■ Work task:
Go through the lines below and repeat each one exactly, skipping pictures.

Recorded data below:

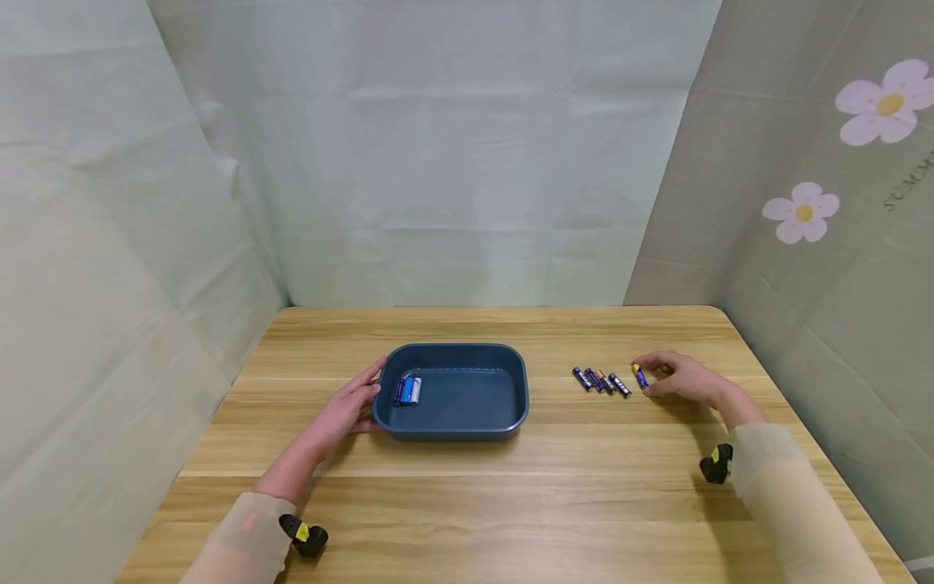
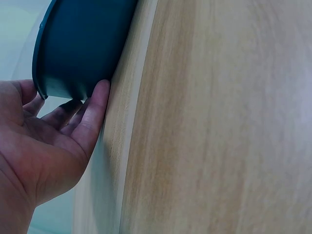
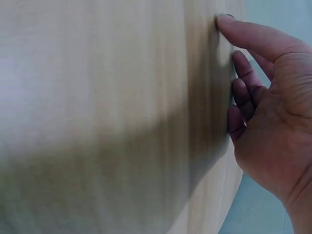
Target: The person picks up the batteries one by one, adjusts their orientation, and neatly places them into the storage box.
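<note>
A dark blue rectangular tray (image 1: 454,432) sits at the middle of the table. My left hand (image 1: 349,405) rests against its left end, fingers extended along the wall; the left wrist view shows the fingertips (image 2: 101,90) at the tray's side. Inside, at the left, several batteries (image 1: 408,391) in blue and white lie side by side. Toward the table's right side, my right hand (image 1: 682,380) pinches a blue and yellow battery (image 1: 640,376) between thumb and finger at its two ends. In the right wrist view, the hand hides this battery.
Between the tray and my right hand, several more batteries (image 1: 601,381) lie on the wooden table (image 1: 467,511), loosely side by side. Pale cloth (image 1: 467,162) hangs behind the table and along both sides.
</note>
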`<state>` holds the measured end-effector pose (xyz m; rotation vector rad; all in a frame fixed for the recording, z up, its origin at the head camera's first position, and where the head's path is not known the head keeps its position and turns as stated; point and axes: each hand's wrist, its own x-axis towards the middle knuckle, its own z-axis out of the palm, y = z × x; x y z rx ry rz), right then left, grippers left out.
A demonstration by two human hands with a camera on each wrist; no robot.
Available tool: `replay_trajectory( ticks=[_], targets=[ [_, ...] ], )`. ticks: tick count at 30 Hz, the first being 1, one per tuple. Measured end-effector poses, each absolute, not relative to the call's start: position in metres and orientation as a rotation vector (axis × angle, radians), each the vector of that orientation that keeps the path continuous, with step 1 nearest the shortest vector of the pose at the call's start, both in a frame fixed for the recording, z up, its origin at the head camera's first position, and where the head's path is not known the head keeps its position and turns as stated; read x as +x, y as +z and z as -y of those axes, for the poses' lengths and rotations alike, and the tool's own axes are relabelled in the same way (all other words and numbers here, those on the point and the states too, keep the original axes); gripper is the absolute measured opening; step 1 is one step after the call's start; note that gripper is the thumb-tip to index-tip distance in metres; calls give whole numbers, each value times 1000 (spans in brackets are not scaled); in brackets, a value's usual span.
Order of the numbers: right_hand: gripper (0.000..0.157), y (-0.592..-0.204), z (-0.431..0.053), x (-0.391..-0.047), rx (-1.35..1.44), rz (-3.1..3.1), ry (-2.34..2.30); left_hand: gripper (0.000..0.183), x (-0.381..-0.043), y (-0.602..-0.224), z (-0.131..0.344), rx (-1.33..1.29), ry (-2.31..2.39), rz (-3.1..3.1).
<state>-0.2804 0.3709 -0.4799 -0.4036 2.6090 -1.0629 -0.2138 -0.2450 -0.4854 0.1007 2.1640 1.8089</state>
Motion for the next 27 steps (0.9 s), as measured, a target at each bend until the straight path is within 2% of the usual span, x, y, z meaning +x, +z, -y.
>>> replay_trajectory(
  ticks=[12, 27],
  targets=[
    [61, -489, -370, -272, -437, -2673, -1069, 53, -213, -491, 246, 86, 1784, -2184],
    [62, -485, -367, -273, -331, -2651, -1118, 53, -214, -490, 246, 93, 1788, -2196]
  ],
)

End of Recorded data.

■ Exercise response:
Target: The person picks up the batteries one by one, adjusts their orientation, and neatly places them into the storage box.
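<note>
A dark blue rectangular tray (image 1: 454,432) sits at the middle of the table. My left hand (image 1: 349,405) rests against its left end, fingers extended along the wall; the left wrist view shows the fingertips (image 2: 101,90) at the tray's side. Inside, at the left, several batteries (image 1: 408,391) in blue and white lie side by side. Toward the table's right side, my right hand (image 1: 682,380) pinches a blue and yellow battery (image 1: 640,376) between thumb and finger at its two ends. In the right wrist view, the hand hides this battery.
Between the tray and my right hand, several more batteries (image 1: 601,381) lie on the wooden table (image 1: 467,511), loosely side by side. Pale cloth (image 1: 467,162) hangs behind the table and along both sides.
</note>
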`<state>` holds the measured end-effector pose (xyz m; rotation vector rad; all in a frame fixed for the recording, z up, its origin at the head camera's first position, and where the head's path is not known the head keeps its position and turns as stated; point and axes: each hand's wrist, its own x-axis towards the middle knuckle, its own z-axis out of the palm, y = z × x; x y z rx ry rz), right then left, grippers left out.
A demonstration by two human hands with a camera on each wrist; no robot.
Available tool: `replay_trajectory( ticks=[_], targets=[ [_, ...] ], )`. ticks: tick count at 30 Hz, the first being 1, one per tuple. Measured end-effector poses, each absolute, not relative to the call's start: position in metres and orientation as a rotation vector (axis × angle, radians), each the vector of that orientation that keeps the path continuous, with step 1 nearest the shortest vector of the pose at the call's start, both in a frame fixed for the recording, z up, its origin at the head camera's first position, and where the head's path is not known the head keeps its position and turns as stated; read x as +x, y as +z and z as -y of those axes, for the poses' lengths and rotations alike, and the tool's own axes are relabelled in the same way (all other words and numbers here, those on the point and the states too, keep the original axes); gripper is the absolute measured opening; step 1 is one step after the call's start; note that gripper is the thumb-tip to index-tip distance in metres; calls give whole numbers, each value times 1000 (spans in brackets are not scaled); in brackets, a value's usual span.
Order of the numbers: right_hand: gripper (0.000..0.157), y (-0.592..-0.204), z (-0.431..0.053), x (-0.391..-0.047), rx (-1.35..1.44), rz (-3.1..3.1), ry (-2.34..2.30); left_hand: gripper (0.000..0.183), x (-0.381..-0.043), y (-0.602..-0.224), z (-0.131..0.344), rx (-1.33..1.29), ry (-2.31..2.39), rz (-3.1..3.1).
<state>-0.2804 0.3709 -0.4799 -0.4036 2.6090 -1.0629 -0.2138 -0.2450 -0.4854 0.1007 2.1640 1.8089</state>
Motion for the next 27 steps (0.9 s), as measured, a target at each bend until the straight path is within 2% of the usual span, x, y, z meaning +x, +z, -y.
>>> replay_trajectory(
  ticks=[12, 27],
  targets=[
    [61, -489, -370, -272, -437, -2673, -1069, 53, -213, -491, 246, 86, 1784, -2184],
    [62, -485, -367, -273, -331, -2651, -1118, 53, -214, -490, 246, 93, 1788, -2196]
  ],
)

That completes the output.